The research team explained that this technology presents new possibilities in the field of "Physical AI," or physically consistent generative AI. Physically consistent generative AI refers to AI that goes beyond simply producing plausible results and understands the laws of physics and causal relationships in the real world.
In the future, this technology is expected to provide more immersive user experiences in a wide range of fields, including the automation of content sound production, augmented reality (AR) and virtual reality (VR) content, the metaverse, and robotics simulation.
Professor Tae-Hyun Oh stated, "While existing generative AI has developed by increasing the scale of data and models, this research is meaningful in that it was designed so that AI directly understands physical quantities and causal relationships," adding, "In the future, it can be expanded into a core foundational technology for next-generation multimodal AI that simultaneously understands and processes diverse types of information, including text, video, and speech."
This study was led by POSTECH integrated M.S.-Ph.D. student Hyun-Bin Oh as the first author, with KAIST Professor Tae-Hyun Oh and Sony AI researchers Yuhta Takida, Toshimitsu Uesaka, and Yuki Mitsufuji participating as co-authors.

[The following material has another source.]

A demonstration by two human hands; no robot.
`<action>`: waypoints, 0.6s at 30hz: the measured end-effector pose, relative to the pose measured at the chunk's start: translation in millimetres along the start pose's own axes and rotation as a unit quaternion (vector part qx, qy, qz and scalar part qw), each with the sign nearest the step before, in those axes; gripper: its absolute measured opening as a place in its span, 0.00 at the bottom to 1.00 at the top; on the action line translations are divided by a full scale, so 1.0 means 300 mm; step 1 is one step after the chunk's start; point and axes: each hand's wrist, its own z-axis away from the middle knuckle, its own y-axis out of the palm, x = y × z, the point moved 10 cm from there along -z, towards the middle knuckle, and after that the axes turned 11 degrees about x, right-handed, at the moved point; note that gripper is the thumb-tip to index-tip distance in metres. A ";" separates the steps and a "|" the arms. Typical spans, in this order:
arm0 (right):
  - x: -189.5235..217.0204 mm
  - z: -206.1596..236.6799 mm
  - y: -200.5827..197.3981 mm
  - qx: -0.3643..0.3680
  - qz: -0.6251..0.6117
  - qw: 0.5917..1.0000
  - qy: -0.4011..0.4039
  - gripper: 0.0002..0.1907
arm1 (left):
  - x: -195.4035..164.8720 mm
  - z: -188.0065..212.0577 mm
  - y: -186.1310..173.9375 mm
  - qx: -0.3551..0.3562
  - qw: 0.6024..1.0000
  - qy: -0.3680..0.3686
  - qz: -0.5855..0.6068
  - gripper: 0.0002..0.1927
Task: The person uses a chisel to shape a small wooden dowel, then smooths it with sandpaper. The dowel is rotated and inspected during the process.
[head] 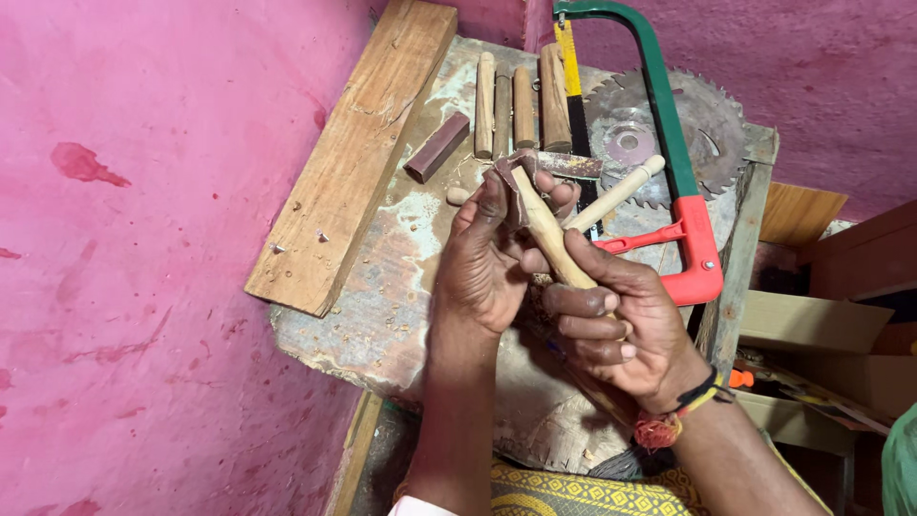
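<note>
Gripping a pale, rounded wooden stick (pixel 551 239) in closed fingers above the worn workbench (pixel 382 287), the right hand (pixel 616 330) holds it slanted, its upper end going into a small brown piece of sandpaper (pixel 511 172) that the left hand (pixel 492 258) pinches around it. Behind the hands lie a hacksaw with a green frame and red handle (pixel 683 182), a circular saw blade (pixel 712 129), a turned wooden peg (pixel 616 194), several short wooden dowels (pixel 521 105) and a long wooden plank (pixel 353 153).

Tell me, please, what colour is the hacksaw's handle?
Red-orange, on the hacksaw handle; head view.

Left hand (pixel 492 258) raised, fingers curled, grip closed; right hand (pixel 616 330) fisted, grip closed, wrist banded.
</note>
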 end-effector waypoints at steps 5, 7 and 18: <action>0.097 0.031 -0.088 -0.204 0.369 0.906 -0.043 0.19 | -0.025 0.007 -0.060 -0.097 0.979 0.001 -0.177 0.16; 0.167 0.056 -0.067 -0.288 0.580 0.760 -0.060 0.20 | -0.042 0.030 -0.109 -0.193 0.945 -0.012 -0.263 0.16; -0.003 0.000 0.022 0.001 -0.007 1.000 -0.023 0.22 | -0.009 0.006 0.072 0.098 0.989 -0.035 -0.109 0.18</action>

This research was selected as an Oral presentation paper at CVPR 2026 (Computer Vision and Pattern Recognition 2026), the world's most prestigious academic conference in the field of computer vision (image-based artificial intelligence technology), where only the top 0.88% of all papers are selected for oral presentation, recognizing the excellence of the work. The presentation is scheduled to take place on June 6.
※ Paper title: "PAVAS: Physics-Aware Video-to-Audio Synthesis," DOI: https://arxiv.org/abs/2512.08282
This research was supported by the Mid-Career Research Program under the Basic Research Program of the Ministry of Science and ICT, the Pioneer Research Program for Future Converging Technology of the Ministry of Science, ICT and Future Planning, the AGI Program of the Ministry of Science and ICT, and the KAIST InnoCORE Program.